# DCC In G for A Newbie



## TrainWatcher (Sep 18, 2012)

Hello All,

I have recently started over in G Scale (after an unfortunate EBay Big Hauler's buy that turned out to be a junk parts set). I have acquired a USA Trains GE 44 Tonner (C&O 8522) as well as 2 Aristocraft SD45 High Hoods (N&W 1764 AND 2756), and finally 2 Aristocraft RS3's (One Undec and the other is RI 462). I have used Digitrax decoders for years in my HO Scale equipment, and was wondering if they are still a good choice for my new "DCC Ready" Aristo SD45's and RS3's. Also, with my SD45's will they operate the class lights or is that a seperate wiring project? And will the USA Trains 44 Tonner need to be hard wired for a decoder at a future date? I haven't been able to get the hoods off and I don't really know anyone locally in the Detroit area that works with DCC in Large Scale.

Also, while I am not a fan of the Digitrax system for control, would the CVP Products system (which I have a few years working with in HO) work well with the larger G Scale or it is preferred to stay on the Digitrax/NCE side of the house? Thanks.


----------



## Greg Elmassian (Jan 3, 2008)

No, unfortunately not a good choice... they don't do well with erratic loads, and of course they do not have sound, at least in large scale. (yes you can add the soundbug). 

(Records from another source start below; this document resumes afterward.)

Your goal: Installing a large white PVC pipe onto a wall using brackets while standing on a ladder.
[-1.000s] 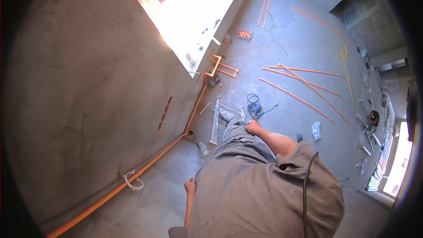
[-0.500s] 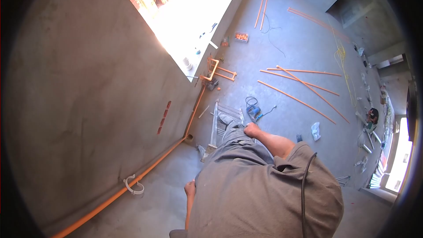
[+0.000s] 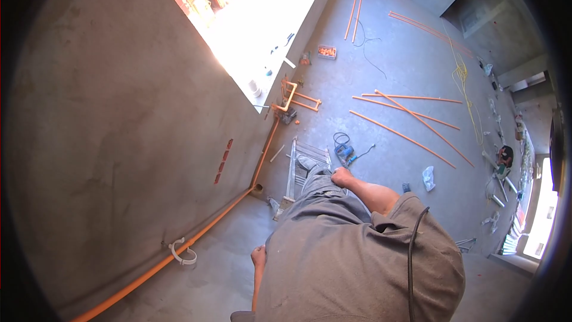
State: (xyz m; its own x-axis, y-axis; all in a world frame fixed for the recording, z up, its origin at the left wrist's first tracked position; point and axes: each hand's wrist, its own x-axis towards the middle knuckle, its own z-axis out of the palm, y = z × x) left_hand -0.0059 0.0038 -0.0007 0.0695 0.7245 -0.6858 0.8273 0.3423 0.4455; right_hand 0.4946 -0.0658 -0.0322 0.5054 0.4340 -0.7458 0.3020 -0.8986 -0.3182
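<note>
My right hand (image 3: 341, 176) is closed in a fist beside my grey trouser leg (image 3: 322, 186); what it grips, if anything, is hidden. Lower down, my left hand (image 3: 258, 256) hangs against my side with curled fingers, partly covered by my brown shirt (image 3: 339, 256). Below me a metal stepladder (image 3: 292, 173) shows, with my shoe (image 3: 306, 161) over its steps. A blue power tool (image 3: 345, 154) with a coiled cord lies on the floor past my right hand. On the wall to the left runs an orange pipe (image 3: 149, 271), with a white C-shaped piece (image 3: 183, 252) at it.
Several loose orange pipes (image 3: 411, 135) lie crossed on the floor. A bent pipe frame (image 3: 296, 98) stands below the bright window opening (image 3: 268, 18). Farther off are a box of orange fittings (image 3: 327, 52) and a yellow cord (image 3: 462, 74); a plastic bag (image 3: 428, 178) lies at right.
The whole view has shifted very slightly. Both hands keep the same places and the same closed shape.
</note>
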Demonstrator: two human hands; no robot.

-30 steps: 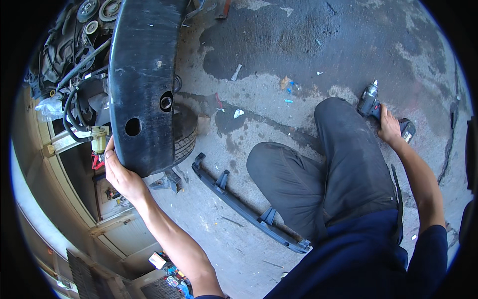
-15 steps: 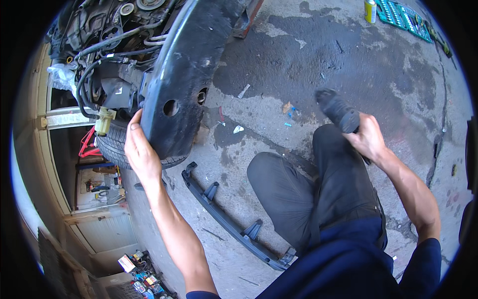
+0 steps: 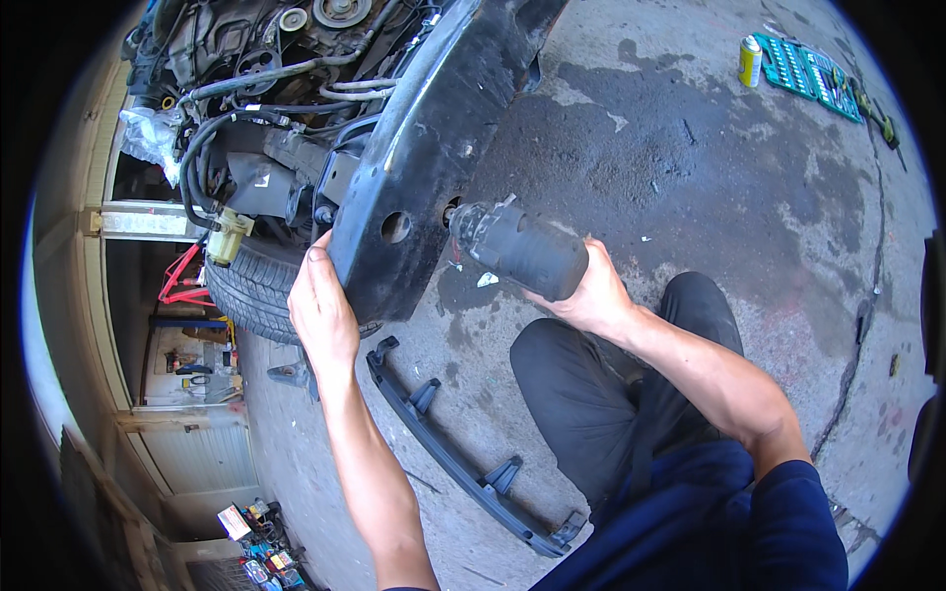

My best suggestion is to use the new QSI Titans, plug and play for your Aristo locos, and many new lighting outputs, although you will have to disconnect some of the lights, since Aristo lumps them all together. 

Please check my site on the QSI, and email me if I can be of help. 

I don't recommend the CVP system due to the lack of higher power boosters, and the menu system, plus I'm not sure it handles the higher valued CV's that some of the decoders take. 

Here is a link to my main DCC page:

*http://www.elmassian.com...trong>** 

Here's a page on the new Titan: http://www.elmassian.com...trong>

You will find specific installation information if you look under my Motive Power section, and then by Manufacturer, Aristo, USAT, etc.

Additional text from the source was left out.